What is being asked —
Without including any pictures, reproduce the full listing exactly.

Collected material —
[Start of section]
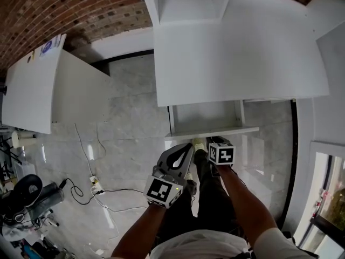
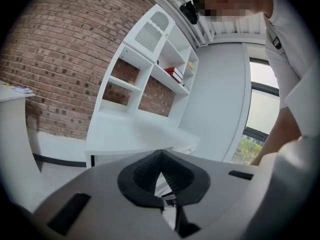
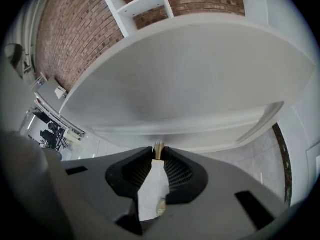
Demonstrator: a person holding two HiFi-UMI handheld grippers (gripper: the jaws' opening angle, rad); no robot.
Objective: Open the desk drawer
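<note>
The white desk (image 1: 242,53) is seen from above, with its drawer (image 1: 205,117) pulled partway out toward me. The drawer front (image 1: 232,130) faces my grippers. My right gripper (image 1: 206,142) reaches down to that front, shut on the small tan drawer handle (image 3: 159,147), with a white strip showing between its pads. The desk top (image 3: 200,69) spreads above it in the right gripper view. My left gripper (image 1: 188,146) hovers just left of the handle, apart from the drawer. Its tips meet and hold nothing (image 2: 161,156).
A white shelf unit (image 2: 150,69) stands on the desk against the brick wall. A second white table (image 1: 32,85) is at the left. Cables and a power strip (image 1: 94,186) lie on the tiled floor beside dark equipment (image 1: 27,196). A window (image 1: 329,193) is on the right.
</note>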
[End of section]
Expected answer —
Demonstrator: a person holding two HiFi-UMI handheld grippers (gripper: the jaws' opening angle, rad); no robot.
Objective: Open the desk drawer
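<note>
The white desk (image 1: 242,53) is seen from above, with its drawer (image 1: 205,117) pulled partway out toward me. The drawer front (image 1: 232,130) faces my grippers. My right gripper (image 1: 206,142) reaches down to that front, shut on the small tan drawer handle (image 3: 159,147), with a white strip showing between its pads. The desk top (image 3: 200,69) spreads above it in the right gripper view. My left gripper (image 1: 188,146) hovers just left of the handle, apart from the drawer. Its tips meet and hold nothing (image 2: 161,156).
A white shelf unit (image 2: 150,69) stands on the desk against the brick wall. A second white table (image 1: 32,85) is at the left. Cables and a power strip (image 1: 94,186) lie on the tiled floor beside dark equipment (image 1: 27,196). A window (image 1: 329,193) is on the right.
</note>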

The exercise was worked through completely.